Only a slice of the listing below is wanted. Retype the lines from the one containing "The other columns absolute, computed" through the one containing "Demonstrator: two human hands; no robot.", exactly, both ends included.

::::

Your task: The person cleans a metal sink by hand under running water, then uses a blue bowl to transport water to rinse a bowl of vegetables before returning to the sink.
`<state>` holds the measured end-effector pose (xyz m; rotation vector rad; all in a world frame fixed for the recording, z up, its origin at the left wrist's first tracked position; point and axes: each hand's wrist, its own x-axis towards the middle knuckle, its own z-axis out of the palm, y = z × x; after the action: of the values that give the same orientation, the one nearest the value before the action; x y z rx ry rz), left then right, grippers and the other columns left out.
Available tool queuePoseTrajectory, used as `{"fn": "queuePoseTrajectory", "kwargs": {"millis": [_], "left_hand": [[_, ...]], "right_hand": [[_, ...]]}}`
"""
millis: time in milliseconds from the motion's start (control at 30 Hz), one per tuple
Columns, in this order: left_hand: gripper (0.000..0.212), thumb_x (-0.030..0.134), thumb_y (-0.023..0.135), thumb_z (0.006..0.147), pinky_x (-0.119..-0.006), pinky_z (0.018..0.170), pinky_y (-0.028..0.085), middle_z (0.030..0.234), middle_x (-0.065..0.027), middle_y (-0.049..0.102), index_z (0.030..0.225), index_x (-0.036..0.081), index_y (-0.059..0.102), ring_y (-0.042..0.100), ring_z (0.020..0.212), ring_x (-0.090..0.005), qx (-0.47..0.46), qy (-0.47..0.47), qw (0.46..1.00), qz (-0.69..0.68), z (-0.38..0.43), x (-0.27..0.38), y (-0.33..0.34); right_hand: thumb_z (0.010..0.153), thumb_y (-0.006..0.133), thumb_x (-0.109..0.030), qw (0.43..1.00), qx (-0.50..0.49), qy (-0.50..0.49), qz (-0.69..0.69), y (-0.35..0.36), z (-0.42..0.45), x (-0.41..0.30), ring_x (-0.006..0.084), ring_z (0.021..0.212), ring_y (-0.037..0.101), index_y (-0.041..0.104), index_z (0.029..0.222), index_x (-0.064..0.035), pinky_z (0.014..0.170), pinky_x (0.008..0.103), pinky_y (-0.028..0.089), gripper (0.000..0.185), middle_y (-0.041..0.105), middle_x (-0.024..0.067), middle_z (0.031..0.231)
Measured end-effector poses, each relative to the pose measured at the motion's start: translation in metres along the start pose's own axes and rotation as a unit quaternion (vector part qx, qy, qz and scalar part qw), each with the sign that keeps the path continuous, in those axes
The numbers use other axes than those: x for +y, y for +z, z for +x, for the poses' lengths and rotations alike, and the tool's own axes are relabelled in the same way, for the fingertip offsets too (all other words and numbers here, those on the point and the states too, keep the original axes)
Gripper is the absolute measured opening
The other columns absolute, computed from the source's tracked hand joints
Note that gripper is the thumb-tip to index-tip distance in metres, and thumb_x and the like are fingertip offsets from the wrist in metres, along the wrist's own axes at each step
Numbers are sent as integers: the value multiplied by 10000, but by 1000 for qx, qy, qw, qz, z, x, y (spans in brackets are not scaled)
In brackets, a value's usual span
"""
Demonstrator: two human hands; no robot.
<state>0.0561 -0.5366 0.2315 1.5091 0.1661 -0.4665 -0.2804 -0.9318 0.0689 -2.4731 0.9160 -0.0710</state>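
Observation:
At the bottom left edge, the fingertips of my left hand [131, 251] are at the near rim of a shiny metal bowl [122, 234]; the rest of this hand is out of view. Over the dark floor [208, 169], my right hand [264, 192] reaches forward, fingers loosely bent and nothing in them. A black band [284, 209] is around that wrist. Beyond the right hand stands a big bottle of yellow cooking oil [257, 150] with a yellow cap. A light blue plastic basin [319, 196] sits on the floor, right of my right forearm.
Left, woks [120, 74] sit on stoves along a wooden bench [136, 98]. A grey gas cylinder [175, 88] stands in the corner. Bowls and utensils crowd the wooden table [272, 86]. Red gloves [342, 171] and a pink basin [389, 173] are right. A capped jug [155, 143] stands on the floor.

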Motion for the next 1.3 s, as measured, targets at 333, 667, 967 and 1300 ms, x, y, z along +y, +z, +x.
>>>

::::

## Solved problem
The other columns absolute, computed from the source's tracked hand joints
Note that gripper is the thumb-tip to index-tip distance in metres, and thumb_x and the like are fingertip offsets from the wrist in metres, along the wrist's own axes at each step
Numbers are sent as integers: the value multiplied by 10000, but by 1000 for qx, qy, qw, qz, z, x, y (spans in brackets are not scaled)
In brackets, a value's usual span
"""
Demonstrator: two human hands; no robot.

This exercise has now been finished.